There was something rather rousing in the way Legally Blonde
, an unassuming comedy made two years ago for $18 million, recouped its costs five times over and launched its talented and likable star, Reese Witherspoon, onto Hollywood’s ubiquitous power lists. It was a sleeper hit, a success story with as much pluck as its pretty-in-pink heroine. Its sequel, however, is a study in contrasts; overmarketed and undercooked, Legally Blonde 2: Red, White & Blonde
rehashes everything that was fun and fresh in its predecessor to such bland effect, it’s enough to retroactively spoil the bonhomie of the first. Witherspoon’s Elle Woods is now a rising star at a respected Boston law firm, anticipating both a promotion at work and a Fenway Park-set wedding to Harvard instructor Emmett (Wilson, in the small and yawning role of dutiful fiancé). But when Elle loses her job after protesting one of the firm’s clients, a make-up manufacturer that tests on animals, she puts her wedding plans on hold in order to take her crusade to Washington. Working for U.S. Rep.

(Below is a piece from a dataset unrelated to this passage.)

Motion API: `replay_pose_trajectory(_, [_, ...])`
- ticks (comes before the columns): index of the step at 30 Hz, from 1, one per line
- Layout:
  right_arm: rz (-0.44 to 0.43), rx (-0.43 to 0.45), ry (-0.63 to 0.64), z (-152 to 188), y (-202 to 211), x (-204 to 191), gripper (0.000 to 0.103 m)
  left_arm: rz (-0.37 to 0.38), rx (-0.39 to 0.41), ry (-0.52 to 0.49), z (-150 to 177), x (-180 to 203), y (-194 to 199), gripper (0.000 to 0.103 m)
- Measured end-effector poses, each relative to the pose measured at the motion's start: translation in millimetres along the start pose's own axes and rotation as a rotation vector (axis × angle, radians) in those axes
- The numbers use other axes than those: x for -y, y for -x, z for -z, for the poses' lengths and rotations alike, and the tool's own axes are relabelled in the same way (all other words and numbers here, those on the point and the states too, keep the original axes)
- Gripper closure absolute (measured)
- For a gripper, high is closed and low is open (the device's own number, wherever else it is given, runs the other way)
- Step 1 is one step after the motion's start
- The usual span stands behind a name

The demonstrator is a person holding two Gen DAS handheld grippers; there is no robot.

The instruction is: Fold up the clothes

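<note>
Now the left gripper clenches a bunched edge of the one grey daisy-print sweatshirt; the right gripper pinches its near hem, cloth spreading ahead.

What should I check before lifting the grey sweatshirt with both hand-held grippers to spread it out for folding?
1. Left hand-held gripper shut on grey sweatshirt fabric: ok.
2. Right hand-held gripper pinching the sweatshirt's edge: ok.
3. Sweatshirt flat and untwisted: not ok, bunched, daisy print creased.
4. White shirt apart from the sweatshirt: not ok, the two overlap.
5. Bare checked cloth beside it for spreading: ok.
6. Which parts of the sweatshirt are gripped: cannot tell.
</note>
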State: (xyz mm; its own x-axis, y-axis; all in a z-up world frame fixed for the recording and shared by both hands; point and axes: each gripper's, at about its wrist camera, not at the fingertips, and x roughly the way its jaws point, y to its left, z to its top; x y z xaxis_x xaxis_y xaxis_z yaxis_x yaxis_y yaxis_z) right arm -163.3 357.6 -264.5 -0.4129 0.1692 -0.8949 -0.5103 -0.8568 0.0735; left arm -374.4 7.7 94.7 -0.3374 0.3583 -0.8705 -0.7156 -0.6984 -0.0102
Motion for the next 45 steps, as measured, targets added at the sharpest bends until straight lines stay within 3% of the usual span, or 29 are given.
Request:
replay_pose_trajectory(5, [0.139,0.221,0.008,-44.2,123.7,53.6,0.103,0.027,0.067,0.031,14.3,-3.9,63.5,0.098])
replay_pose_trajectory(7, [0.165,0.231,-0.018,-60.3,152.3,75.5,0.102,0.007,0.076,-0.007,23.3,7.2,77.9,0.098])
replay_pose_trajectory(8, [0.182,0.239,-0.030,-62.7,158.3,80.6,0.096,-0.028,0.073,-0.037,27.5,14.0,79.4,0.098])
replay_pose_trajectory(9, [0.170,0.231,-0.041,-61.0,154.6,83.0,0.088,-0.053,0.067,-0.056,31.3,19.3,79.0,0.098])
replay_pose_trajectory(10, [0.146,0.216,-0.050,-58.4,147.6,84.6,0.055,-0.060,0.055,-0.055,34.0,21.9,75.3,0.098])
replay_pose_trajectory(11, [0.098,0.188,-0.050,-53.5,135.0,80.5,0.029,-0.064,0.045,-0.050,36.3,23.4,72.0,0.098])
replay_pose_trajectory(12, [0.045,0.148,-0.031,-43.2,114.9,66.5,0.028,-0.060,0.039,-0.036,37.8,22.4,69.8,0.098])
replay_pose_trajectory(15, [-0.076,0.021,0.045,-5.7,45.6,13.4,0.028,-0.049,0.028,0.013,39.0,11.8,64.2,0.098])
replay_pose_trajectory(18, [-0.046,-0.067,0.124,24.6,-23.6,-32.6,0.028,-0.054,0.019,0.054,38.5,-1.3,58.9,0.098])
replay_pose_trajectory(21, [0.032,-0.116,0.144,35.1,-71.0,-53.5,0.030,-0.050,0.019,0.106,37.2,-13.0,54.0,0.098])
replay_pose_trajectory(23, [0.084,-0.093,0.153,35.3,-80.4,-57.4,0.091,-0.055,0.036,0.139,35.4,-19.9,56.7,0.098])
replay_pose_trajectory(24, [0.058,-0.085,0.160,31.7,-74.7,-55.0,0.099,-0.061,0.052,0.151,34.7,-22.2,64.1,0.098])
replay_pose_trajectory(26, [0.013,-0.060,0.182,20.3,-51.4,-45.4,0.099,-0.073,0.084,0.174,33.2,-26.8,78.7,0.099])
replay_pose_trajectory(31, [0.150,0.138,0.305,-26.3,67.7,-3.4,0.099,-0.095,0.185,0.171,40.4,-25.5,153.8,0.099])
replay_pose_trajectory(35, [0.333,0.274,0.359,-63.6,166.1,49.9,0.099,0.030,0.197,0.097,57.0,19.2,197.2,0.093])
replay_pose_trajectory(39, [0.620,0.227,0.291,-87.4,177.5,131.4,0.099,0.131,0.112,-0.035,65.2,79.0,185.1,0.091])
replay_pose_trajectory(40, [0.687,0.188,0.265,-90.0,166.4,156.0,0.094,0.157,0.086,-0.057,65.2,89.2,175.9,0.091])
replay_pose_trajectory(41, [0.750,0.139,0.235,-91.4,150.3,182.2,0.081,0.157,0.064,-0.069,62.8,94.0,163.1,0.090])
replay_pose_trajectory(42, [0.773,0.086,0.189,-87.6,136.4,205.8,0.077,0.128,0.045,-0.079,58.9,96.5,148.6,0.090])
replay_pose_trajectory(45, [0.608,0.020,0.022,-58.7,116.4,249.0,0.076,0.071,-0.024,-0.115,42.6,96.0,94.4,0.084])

Rudd (Field), Elle authors Bruiser’s Bill (named for her beloved Chihuahua), which, if passed, will ban animal testing in the cosmetics industry. Just as Elle’s plastic-doll prettiness and dim-bulb pep clashed at Harvard, she sticks out like a hot-pink thumb in D.C.’s sea of pinstripes, and Rep. Rudd’s staff openly ridicules her … until, of course, the 11th hour when they see the light and rally behind her. The formula is lifted directly from the first film; Elle’s progression in both can be easily plotted – doubt, resolve, then world domination. What hasn’t crossed over from the first film, however, is the playful mockery of its heroine. In the first, Witherspoon gamely suffered the brunt of every joke, then subverted them to her own cheeky benefit; beneath the Barbie veneer, you could always see the wheels turning. They may be turning yet, but you’d have to plow through the thick glaze in the actress’ eyes to get to them. Gone is Elle’s flair for the outré; in short, she’s gone legit, with smart suits (albeit, in pink), hair blow-dried straight, and a wholesomeness that is no longer kooky but boring. Having lost its greatest asset, the zippy charms of Witherspoon, Legally Blonde 2
begs for laughs from the supporting players, none of whom are very memorable; Legally Blonde
’s other big laugh-getter, Jennifer Coolidge (aka Stifler’s mom), has worn out her welcome in the part of trailer-trash Paulette Bonafonté. Midway through, there’s a truly riotous set-piece involving Bruiser’s gay love affair with a Great Dane, but not even a Chihuahua in leather bondage gear can zest up a franchise that has degraded from sleeper to snoozer.